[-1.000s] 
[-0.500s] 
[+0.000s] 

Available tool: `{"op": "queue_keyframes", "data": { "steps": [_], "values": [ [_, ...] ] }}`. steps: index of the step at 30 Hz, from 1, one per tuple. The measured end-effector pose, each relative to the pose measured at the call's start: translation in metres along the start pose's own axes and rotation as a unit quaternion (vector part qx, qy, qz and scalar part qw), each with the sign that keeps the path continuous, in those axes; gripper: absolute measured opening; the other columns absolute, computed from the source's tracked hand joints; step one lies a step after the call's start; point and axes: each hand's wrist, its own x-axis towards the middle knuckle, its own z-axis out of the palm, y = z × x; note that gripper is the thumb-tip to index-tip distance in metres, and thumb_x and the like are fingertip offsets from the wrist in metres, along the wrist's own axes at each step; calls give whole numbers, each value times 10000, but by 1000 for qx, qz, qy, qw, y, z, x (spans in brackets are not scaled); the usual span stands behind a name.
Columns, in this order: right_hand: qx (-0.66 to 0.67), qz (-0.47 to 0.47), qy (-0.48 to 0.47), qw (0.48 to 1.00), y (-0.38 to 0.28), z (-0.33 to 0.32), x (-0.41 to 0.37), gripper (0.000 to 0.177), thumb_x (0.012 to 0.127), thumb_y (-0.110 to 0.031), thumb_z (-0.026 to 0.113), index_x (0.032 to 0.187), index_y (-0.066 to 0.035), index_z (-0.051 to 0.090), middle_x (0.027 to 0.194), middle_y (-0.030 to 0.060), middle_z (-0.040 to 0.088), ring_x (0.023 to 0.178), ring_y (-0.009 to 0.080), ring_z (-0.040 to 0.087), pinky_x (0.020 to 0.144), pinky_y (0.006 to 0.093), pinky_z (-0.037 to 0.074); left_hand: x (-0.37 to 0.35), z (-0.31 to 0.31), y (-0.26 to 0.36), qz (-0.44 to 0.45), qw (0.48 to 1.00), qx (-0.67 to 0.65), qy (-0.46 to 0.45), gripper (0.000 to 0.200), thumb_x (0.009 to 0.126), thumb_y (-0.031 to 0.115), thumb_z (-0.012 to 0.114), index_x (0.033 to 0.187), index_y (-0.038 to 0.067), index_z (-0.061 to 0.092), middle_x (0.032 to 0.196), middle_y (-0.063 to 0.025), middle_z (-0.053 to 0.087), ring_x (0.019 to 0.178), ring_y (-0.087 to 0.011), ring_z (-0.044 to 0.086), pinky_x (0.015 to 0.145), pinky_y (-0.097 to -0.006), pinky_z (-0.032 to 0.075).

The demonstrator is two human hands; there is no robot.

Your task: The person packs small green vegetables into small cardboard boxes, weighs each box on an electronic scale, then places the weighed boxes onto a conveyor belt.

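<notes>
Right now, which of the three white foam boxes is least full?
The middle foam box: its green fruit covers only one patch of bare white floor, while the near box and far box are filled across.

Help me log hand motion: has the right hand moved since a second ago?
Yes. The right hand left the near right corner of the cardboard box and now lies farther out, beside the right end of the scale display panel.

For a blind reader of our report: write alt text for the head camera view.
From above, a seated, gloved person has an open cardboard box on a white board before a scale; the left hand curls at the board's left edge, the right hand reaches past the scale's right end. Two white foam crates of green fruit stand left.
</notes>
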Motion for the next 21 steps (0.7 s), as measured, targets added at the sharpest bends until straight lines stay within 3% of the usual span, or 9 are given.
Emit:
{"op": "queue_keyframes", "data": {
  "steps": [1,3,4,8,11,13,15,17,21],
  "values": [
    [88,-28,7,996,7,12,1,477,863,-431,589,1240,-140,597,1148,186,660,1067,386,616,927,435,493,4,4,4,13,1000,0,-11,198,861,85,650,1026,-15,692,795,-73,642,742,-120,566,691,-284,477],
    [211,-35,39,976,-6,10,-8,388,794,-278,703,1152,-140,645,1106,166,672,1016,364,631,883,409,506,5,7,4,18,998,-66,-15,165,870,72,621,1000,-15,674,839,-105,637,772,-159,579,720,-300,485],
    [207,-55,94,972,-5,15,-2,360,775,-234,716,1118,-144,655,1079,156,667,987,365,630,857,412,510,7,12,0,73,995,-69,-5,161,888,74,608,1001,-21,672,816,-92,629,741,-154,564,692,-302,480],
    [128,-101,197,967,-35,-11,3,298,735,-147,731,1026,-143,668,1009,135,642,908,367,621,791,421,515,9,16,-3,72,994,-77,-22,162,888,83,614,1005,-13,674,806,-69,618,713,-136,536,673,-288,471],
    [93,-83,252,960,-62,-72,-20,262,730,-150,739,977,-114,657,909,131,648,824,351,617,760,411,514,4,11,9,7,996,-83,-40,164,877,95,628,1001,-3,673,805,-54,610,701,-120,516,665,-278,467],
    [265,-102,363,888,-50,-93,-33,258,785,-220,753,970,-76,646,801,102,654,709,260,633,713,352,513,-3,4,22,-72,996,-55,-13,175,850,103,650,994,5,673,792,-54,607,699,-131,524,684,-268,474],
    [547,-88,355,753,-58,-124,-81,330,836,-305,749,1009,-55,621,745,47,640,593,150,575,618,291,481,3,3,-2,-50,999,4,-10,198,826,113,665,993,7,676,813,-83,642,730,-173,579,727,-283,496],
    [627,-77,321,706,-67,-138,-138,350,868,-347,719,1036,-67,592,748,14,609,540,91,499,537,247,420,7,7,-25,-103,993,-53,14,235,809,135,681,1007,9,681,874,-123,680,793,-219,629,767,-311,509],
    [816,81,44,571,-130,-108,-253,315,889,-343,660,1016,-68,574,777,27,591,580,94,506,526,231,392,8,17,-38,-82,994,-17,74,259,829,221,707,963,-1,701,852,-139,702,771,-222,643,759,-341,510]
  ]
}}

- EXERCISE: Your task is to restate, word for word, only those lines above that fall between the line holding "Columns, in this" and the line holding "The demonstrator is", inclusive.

- TASK ANSWER:
Columns, in this order: right_hand: qx (-0.66 to 0.67), qz (-0.47 to 0.47), qy (-0.48 to 0.47), qw (0.48 to 1.00), y (-0.38 to 0.28), z (-0.33 to 0.32), x (-0.41 to 0.37), gripper (0.000 to 0.177), thumb_x (0.012 to 0.127), thumb_y (-0.110 to 0.031), thumb_z (-0.026 to 0.113), index_x (0.032 to 0.187), index_y (-0.066 to 0.035), index_z (-0.051 to 0.090), middle_x (0.027 to 0.194), middle_y (-0.030 to 0.060), middle_z (-0.040 to 0.088), ring_x (0.023 to 0.178), ring_y (-0.009 to 0.080), ring_z (-0.040 to 0.087), pinky_x (0.020 to 0.144), pinky_y (0.006 to 0.093), pinky_z (-0.037 to 0.074); left_hand: x (-0.37 to 0.35), z (-0.31 to 0.31), y (-0.26 to 0.36), qz (-0.44 to 0.45), qw (0.48 to 1.00), qx (-0.67 to 0.65), qy (-0.46 to 0.45), gripper (0.000 to 0.200), thumb_x (0.009 to 0.126), thumb_y (-0.031 to 0.115), thumb_z (-0.012 to 0.114), index_x (0.033 to 0.187), index_y (-0.038 to 0.067), index_z (-0.061 to 0.092), middle_x (0.032 to 0.196), middle_y (-0.063 to 0.025), middle_z (-0.053 to 0.087), ring_x (0.019 to 0.178), ring_y (-0.087 to 0.011), ring_z (-0.044 to 0.086), pinky_x (0.015 to 0.145), pinky_y (-0.097 to -0.006), pinky_z (-0.032 to 0.075).

The demonstrator is two human hands; there is no robot.

Nothing else remains in this exercise.